Hasil analisis unsur-unsur pencemar dan logam berat dalam sampel air sungai yang
digunakan sebagai sumber air pengairan menunjukkan kandungan B3 dan logam
berat tersebut masih dibawah batas kritis, kecuali Na dan SO4. Tetapi sampel air
diambil dari bagian dasar sungai yang bercampur lumpur, memiliki kandungan Pb,
Cr, Co, Ni, Zn, dan Cu umumnya melebihi batas kritis logam berat dalam air.
Tingginya kandungan logam berat dalam lumpur di dasar sungai, diduga karena
proses pengendapan yang terjadi terus-menerus.
BAB V
PENUTUP
5.1 Kesimpulan
Pada prinsipnya, upaya pencegahan dan penanggulangan pencemaran di
lingkungan air dan produk pertanian adalah diantaranya dengan mengurangi
penggunaan bahan pencemar (reduce), menggunakan kembali barang atau bahan
untuk kegunaan yang sama (reuse), dan mendaur ulang barang atau bahan (recycle).
Namun disamping itu untuk lebih mengefektifkan pencegahan dan
penanggulangan pencemaran, secara umum perlu dilakukan beberapa langkah
sebagai berikut :
a. Konservasi Sumber Air
Konservasi sumber air meliputi perlindungan daerah resapan air dengan
menerapkan pembatasan pembangunan, pelarangan penebangan dan
pembukaan hutan, penguasaan sumber-sumber air oleh individu atau
pengambilan yang berlebihan, perlindungan dari pencemaran baik
domestik maupun dari industry.
b. Monitoring dan Evaluasi
Monitoring diperlukan untuk pengisian data-data perairan yang dianggap
rawan atau beresiko mencemari dan pada tahap berikutnya dilakukan
evaluasi untuk keperluan pengambilan tindakan.

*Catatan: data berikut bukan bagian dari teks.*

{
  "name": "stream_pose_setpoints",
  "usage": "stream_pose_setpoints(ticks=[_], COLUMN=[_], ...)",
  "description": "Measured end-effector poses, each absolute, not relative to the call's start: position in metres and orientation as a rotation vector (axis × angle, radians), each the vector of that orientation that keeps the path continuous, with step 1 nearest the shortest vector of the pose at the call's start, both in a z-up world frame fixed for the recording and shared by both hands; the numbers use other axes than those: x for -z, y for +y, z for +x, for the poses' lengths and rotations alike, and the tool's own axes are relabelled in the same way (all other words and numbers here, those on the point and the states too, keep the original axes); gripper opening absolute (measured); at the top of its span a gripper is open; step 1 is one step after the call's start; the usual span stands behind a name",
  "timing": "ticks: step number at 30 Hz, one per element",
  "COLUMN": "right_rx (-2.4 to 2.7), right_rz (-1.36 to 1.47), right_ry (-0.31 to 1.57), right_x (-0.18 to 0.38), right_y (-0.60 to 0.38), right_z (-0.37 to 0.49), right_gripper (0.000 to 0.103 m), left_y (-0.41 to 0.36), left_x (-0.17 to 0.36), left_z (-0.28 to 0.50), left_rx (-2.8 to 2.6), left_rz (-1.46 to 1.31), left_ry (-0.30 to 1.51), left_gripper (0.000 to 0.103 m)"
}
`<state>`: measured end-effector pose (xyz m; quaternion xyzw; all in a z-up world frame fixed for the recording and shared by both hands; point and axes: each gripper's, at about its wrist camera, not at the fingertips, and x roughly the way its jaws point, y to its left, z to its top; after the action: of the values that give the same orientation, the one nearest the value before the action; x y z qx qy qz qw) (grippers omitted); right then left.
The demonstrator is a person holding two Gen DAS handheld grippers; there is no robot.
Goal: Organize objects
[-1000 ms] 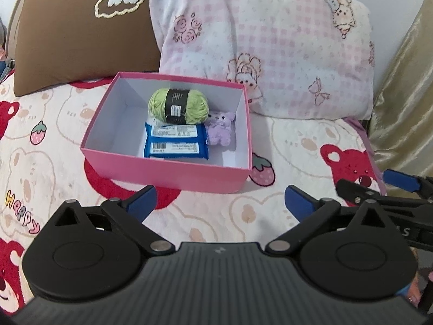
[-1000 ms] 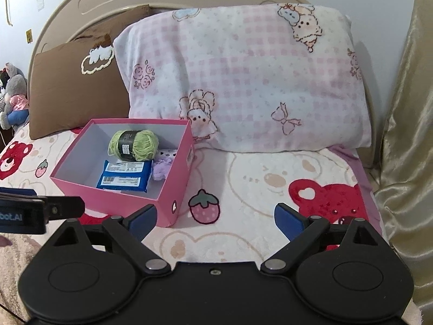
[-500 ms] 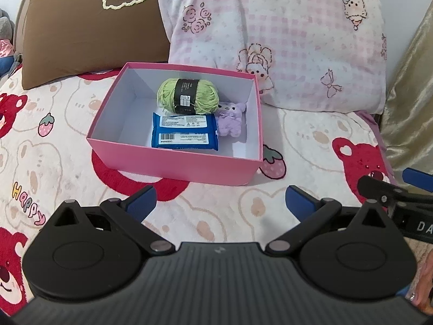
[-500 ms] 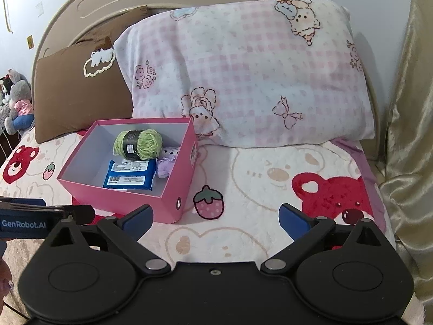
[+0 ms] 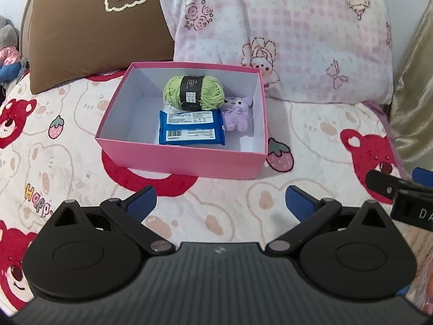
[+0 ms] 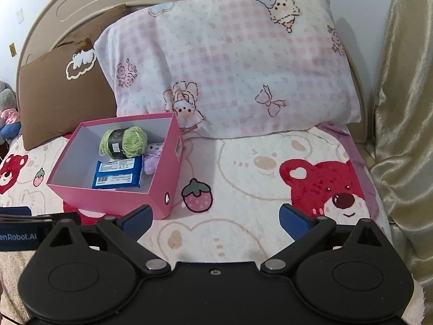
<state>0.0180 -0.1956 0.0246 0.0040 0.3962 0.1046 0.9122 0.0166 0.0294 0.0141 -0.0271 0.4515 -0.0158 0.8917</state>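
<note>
A pink box [image 5: 178, 159] [image 6: 108, 197] with a white inside stands on the bed. It holds a green yarn ball [image 5: 194, 93] [image 6: 123, 142] at the back, a blue wipes packet [image 5: 191, 131] [image 6: 117, 174] in front of it, and a small purple plush [image 5: 238, 113] [image 6: 153, 158] to their right. My left gripper [image 5: 220, 203] hangs open over the blanket, short of the box's front wall, with nothing between its fingers. My right gripper [image 6: 215, 219] is open and empty too, in front of the box's right corner.
A brown cushion [image 5: 89, 29] and a pink checked pillow [image 5: 284, 32] lean on the headboard behind the box. A gold curtain [image 6: 403, 108] hangs on the right. Soft toys [image 6: 8, 113] sit at the far left. The bear-print blanket [image 6: 243, 168] is bare right of the box.
Both views have drawn back and tilted slightly, so the box sits a little farther from the fingers. The right gripper's fingers spread a bit wider.
</note>
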Motion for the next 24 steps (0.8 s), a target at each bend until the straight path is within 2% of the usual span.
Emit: stream_pose_setpoints(ticks=[24], right_rx=[-0.161], right_rz=[-0.049], right_ry=[0.849], right_x=[-0.024], right_y=[-0.1945], right_z=[0.0147], right_gripper=[0.101], left_y=[0.022], left_x=[-0.0127], left_z=[0.0183], left_rx=[0.022], left_rz=[-0.015], left_ry=[0.98], left_gripper=[0.103])
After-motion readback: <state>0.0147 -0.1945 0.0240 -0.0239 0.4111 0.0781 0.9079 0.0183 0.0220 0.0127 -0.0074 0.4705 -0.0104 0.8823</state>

c. Kegiatan Produksi Pertanian Bersih
Kegiatan produksi bersih adalah kegiatan internal dari pengusaha, namun
demikian tetap berhubungan dengan pemerintahan. Produksi bersih
dimulai dari pemilihan bahan baku, pemrosesan ramah lingkungan,
pengepakan hingga proses pendistribusian produk.